Here is an artist who addresses the sense of smell — and not only with lily-of-the-valley fragrance or the sea or brewing coffee.

Douglas Quenqua writes in the Science section of the NY Times that Belgian artist Peter De Cupere uses pretty much everything that has an odor.

“Peter De Cupere’s ‘Tree Virus’ sculpture wasn’t much to look at: a dead, black tree rooted in a craggy white ball suspended over a dirt pit, all of it covered by a plastic igloo.

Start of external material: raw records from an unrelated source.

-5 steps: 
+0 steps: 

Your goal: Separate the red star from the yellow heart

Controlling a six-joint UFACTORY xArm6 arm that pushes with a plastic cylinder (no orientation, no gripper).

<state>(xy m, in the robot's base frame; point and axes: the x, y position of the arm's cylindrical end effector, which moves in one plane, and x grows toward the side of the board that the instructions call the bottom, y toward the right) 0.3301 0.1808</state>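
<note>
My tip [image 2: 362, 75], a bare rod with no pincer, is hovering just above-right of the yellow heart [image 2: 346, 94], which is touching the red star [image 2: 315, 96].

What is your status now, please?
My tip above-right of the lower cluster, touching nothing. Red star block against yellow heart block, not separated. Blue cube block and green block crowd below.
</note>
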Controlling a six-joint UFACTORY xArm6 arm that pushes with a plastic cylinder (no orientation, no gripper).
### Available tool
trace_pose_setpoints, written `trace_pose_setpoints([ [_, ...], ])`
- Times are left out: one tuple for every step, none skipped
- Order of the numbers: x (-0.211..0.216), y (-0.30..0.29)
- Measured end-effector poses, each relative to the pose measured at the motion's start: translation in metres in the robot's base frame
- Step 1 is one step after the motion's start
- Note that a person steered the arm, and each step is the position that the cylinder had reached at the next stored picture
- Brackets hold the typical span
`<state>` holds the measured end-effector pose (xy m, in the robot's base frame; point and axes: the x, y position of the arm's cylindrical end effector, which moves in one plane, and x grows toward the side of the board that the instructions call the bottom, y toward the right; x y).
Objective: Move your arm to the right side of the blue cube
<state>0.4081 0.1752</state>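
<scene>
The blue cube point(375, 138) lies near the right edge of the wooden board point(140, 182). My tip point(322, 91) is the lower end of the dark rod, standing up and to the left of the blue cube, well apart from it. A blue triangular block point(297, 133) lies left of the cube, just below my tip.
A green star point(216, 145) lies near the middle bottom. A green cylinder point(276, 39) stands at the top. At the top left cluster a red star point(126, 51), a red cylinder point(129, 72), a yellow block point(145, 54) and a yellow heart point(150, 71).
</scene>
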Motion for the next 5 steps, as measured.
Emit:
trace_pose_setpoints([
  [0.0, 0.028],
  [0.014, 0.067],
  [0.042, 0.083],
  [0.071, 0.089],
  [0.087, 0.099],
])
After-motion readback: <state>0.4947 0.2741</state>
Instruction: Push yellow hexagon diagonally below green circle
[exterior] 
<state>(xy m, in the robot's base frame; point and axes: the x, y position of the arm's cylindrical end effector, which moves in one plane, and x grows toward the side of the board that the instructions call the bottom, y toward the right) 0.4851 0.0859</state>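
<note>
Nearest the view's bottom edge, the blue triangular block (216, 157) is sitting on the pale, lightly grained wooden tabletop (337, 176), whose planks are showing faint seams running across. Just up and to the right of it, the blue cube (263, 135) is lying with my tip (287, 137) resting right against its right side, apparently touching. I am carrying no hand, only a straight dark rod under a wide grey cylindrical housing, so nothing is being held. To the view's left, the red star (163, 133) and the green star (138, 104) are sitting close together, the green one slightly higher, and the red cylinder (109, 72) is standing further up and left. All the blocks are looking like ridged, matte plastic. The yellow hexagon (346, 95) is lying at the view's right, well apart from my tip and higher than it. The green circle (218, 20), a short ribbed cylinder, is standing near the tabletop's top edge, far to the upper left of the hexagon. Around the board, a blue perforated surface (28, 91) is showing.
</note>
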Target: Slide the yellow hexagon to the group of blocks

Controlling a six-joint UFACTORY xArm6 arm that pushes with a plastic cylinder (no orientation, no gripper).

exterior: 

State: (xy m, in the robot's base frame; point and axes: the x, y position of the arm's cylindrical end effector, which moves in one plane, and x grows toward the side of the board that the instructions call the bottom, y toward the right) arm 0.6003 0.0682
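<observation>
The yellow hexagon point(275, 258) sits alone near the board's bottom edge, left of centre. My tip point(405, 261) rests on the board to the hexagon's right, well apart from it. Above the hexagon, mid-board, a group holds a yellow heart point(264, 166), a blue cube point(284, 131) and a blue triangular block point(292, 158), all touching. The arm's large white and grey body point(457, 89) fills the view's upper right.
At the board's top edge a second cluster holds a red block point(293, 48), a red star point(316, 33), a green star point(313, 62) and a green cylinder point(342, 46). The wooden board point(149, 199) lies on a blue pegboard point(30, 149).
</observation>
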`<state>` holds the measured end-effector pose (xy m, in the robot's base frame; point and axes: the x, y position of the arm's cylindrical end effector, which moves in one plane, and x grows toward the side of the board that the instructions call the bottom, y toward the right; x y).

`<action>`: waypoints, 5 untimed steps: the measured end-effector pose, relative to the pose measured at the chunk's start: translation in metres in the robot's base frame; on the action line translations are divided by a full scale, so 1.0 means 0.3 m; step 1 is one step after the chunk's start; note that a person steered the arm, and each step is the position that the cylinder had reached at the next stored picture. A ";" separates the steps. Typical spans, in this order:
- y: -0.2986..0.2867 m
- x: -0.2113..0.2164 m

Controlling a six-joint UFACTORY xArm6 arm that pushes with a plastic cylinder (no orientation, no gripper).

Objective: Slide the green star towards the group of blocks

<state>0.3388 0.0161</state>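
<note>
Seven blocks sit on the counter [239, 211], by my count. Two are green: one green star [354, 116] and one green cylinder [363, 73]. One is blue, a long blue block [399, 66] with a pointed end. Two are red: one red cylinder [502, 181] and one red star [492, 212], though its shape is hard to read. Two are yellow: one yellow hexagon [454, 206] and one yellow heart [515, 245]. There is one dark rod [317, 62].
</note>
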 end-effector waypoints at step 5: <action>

Built on a college campus in the Netherlands in 2008, the whole thing might have been leftover scenery from a Tim Burton film if it weren’t for the outrageous smell.

‘Inside the igloo, a heady mix of peppermint and black pepper saturated the air. It flooded the nose and stung the eyes. Most visitors cried; many ran away. Others seemed to enjoy it, laughing through the tears. Such is the strange power of olfactory art.

“ ‘When you walk into an installation with scent, you cannot hide. Your body starts to react,’ said Mr. De Cupere. … He is just one of several contemporary artists using odor to create art that delivers an intensely personal, emotional and sometimes physical experience. …

“Smell has an unfair advantage over the other senses when it comes to eliciting a response, researchers say. ‘There is a unique and directly intimate connection between where smell is processed in the brain and where memory is stored,” said Rachel Herz, a psychologist at Brown University and the author of The Scent of Desire: Discovering Our Enigmatic Sense of Smell. …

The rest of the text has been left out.